*What you need to do*. Search the records for the word "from". Copy every line where it appears.
───── Data supplied ─────
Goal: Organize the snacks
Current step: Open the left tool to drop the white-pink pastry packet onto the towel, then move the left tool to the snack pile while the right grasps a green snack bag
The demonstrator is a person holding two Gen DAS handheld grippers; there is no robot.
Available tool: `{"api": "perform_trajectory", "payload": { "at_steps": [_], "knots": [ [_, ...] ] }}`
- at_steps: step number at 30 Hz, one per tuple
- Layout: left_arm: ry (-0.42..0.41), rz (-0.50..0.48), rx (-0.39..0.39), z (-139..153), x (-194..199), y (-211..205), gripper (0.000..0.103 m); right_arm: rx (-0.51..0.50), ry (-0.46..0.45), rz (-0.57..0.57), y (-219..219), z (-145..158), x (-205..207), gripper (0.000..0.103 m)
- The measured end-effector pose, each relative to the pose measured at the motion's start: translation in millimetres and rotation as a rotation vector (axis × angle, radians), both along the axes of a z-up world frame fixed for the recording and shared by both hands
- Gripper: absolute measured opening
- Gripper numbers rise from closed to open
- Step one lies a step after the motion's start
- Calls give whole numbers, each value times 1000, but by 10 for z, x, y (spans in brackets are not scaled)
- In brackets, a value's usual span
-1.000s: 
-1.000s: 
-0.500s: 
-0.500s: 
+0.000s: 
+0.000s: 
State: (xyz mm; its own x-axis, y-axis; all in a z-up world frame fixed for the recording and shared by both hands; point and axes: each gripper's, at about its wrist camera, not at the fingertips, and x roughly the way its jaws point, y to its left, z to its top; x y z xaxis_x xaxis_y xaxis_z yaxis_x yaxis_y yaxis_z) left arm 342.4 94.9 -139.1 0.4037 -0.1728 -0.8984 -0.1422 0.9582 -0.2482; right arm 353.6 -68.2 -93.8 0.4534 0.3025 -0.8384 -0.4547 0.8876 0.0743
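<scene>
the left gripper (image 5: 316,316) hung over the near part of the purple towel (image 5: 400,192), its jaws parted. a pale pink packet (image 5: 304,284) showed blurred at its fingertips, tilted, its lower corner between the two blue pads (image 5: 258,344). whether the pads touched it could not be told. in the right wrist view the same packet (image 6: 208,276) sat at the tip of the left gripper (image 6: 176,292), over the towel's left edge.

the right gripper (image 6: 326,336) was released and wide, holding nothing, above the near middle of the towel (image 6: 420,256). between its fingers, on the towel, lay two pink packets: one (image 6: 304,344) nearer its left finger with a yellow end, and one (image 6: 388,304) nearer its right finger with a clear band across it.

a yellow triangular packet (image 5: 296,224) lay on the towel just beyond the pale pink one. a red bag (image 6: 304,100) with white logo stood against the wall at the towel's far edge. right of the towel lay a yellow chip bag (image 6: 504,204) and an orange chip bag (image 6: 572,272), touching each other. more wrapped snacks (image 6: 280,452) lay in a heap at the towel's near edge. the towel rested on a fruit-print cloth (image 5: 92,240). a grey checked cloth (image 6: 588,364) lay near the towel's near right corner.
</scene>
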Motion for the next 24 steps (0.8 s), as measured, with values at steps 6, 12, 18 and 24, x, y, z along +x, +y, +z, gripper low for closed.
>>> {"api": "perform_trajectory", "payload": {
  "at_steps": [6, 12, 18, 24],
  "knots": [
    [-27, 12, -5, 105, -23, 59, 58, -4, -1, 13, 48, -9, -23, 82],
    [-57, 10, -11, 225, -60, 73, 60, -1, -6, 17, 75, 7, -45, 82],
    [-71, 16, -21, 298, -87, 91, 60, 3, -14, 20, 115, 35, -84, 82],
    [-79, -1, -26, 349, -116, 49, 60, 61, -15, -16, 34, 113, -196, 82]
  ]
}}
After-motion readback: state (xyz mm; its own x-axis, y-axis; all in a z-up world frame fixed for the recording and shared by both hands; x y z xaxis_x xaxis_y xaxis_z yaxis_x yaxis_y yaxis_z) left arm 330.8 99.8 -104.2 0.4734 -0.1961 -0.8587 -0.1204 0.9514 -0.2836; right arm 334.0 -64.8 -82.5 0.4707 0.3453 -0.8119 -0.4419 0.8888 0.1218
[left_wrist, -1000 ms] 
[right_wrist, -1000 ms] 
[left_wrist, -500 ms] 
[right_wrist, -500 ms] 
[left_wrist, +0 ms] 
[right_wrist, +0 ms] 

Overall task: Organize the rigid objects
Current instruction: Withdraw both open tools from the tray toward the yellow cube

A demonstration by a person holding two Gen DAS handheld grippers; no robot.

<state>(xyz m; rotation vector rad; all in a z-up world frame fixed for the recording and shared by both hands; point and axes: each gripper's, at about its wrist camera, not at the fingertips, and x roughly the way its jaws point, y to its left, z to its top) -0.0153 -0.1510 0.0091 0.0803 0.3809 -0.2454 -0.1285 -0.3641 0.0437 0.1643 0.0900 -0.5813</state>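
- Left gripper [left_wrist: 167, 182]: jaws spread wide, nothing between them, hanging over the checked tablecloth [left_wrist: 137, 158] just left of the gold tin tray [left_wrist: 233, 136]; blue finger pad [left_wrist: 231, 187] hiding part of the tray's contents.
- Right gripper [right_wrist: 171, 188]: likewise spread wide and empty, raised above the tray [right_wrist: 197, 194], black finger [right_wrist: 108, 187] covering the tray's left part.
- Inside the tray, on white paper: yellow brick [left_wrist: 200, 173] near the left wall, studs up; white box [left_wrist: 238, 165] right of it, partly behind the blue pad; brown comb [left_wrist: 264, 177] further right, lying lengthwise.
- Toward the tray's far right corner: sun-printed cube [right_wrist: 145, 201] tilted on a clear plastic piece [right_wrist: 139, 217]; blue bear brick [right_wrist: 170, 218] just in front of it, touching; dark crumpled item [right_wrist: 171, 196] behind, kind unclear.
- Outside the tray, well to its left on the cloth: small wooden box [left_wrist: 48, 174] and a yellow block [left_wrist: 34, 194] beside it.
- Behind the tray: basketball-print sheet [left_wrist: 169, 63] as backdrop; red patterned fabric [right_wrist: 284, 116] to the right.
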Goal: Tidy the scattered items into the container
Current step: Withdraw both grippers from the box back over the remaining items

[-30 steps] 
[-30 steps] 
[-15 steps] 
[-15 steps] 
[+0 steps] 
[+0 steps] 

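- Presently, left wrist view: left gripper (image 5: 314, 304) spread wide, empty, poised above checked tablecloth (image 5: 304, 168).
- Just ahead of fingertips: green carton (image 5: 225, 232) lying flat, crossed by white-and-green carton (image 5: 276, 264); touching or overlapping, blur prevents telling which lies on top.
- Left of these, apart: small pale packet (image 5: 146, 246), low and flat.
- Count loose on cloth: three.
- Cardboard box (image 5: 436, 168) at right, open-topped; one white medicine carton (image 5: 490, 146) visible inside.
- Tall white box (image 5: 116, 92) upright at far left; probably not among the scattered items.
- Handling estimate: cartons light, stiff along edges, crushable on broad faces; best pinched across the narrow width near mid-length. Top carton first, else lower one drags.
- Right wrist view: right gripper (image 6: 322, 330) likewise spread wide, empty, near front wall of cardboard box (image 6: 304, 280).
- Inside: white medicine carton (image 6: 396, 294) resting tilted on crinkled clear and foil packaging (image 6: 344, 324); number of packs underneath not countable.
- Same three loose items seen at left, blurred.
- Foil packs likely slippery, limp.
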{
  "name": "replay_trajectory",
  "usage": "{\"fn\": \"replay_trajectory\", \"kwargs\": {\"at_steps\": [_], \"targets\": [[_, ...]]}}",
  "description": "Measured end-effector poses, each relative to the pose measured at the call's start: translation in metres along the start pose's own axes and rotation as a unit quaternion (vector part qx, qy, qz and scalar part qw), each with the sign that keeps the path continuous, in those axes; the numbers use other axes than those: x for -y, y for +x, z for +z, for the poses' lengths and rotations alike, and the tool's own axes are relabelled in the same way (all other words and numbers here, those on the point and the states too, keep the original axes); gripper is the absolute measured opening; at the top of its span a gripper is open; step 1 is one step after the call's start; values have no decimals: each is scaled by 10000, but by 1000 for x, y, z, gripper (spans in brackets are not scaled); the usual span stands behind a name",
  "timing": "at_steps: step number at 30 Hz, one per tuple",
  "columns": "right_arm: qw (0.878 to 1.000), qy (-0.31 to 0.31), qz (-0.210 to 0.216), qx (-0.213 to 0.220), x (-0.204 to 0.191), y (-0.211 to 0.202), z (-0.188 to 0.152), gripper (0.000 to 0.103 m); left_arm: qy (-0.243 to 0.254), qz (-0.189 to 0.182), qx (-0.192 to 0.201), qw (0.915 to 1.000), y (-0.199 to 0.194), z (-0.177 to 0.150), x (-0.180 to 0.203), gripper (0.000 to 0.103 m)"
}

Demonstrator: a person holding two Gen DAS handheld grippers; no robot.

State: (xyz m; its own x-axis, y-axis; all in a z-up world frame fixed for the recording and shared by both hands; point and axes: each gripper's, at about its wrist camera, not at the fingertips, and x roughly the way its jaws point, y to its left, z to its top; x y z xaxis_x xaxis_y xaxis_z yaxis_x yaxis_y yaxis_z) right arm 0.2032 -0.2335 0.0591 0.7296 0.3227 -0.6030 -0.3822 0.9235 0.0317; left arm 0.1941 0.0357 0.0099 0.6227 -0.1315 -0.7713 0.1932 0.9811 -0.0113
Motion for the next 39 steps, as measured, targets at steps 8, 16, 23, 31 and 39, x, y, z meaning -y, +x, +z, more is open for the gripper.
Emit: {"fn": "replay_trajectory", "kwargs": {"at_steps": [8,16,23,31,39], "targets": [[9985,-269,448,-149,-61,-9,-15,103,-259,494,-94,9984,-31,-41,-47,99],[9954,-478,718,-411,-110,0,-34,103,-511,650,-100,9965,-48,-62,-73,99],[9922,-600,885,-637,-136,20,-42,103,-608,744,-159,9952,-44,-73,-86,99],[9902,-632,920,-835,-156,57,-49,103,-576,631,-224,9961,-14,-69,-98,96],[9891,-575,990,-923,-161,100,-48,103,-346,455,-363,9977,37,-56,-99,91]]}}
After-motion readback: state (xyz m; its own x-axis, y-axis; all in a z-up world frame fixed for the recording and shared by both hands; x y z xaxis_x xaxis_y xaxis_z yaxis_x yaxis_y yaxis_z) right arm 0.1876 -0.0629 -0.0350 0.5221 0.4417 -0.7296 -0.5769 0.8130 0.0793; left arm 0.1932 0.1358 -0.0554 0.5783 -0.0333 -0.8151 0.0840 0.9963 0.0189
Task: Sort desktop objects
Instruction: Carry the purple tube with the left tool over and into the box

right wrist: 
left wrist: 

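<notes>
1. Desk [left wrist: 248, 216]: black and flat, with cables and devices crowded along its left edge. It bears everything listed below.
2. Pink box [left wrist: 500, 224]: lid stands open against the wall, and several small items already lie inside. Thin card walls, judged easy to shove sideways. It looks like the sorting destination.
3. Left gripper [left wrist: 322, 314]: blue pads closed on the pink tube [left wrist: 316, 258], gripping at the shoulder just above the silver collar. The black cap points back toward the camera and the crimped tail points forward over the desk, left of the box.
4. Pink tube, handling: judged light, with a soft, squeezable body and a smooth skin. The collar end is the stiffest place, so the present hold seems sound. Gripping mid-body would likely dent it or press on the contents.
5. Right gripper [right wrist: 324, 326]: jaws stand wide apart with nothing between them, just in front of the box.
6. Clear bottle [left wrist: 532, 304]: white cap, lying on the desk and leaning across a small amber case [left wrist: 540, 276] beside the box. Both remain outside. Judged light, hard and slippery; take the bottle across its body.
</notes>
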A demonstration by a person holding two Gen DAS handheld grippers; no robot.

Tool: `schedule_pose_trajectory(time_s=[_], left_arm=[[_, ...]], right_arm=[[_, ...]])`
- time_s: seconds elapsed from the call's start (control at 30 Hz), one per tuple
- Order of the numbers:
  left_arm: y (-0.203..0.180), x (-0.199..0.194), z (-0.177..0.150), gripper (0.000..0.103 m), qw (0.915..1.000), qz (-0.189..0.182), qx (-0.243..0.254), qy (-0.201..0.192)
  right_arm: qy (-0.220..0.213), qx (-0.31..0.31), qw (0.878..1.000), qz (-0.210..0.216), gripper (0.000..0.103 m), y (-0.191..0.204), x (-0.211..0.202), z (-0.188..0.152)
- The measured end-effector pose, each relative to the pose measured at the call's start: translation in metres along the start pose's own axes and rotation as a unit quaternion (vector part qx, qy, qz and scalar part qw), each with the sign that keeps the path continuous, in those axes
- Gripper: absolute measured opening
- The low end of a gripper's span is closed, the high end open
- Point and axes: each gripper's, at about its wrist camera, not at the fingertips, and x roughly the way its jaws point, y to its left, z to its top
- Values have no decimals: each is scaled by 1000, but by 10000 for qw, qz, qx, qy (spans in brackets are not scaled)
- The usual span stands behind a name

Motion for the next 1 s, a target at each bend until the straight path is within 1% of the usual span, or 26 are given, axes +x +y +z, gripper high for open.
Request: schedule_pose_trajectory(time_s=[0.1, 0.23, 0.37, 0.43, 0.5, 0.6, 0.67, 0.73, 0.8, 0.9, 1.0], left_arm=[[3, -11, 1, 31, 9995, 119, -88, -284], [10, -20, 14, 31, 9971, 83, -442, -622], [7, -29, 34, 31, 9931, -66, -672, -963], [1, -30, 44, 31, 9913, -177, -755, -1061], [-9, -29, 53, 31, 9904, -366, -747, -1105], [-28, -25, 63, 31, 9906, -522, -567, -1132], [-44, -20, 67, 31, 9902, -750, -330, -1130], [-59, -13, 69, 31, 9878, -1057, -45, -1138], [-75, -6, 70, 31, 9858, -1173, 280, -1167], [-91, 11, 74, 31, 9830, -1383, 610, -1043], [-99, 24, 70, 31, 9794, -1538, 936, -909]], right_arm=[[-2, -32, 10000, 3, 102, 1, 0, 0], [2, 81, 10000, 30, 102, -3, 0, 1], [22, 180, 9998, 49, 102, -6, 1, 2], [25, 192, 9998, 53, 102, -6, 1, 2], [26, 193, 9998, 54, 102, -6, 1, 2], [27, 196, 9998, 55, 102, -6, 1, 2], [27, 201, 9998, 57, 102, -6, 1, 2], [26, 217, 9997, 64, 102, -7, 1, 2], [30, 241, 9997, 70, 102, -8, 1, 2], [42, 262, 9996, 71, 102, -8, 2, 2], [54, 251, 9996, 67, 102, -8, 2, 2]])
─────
*Response area*.
- Gripper numbers rise from closed to open
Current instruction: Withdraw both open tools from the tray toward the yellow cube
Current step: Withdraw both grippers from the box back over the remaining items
- time_s: seconds elapsed from the call's start (control at 30 Hz), one per tuple

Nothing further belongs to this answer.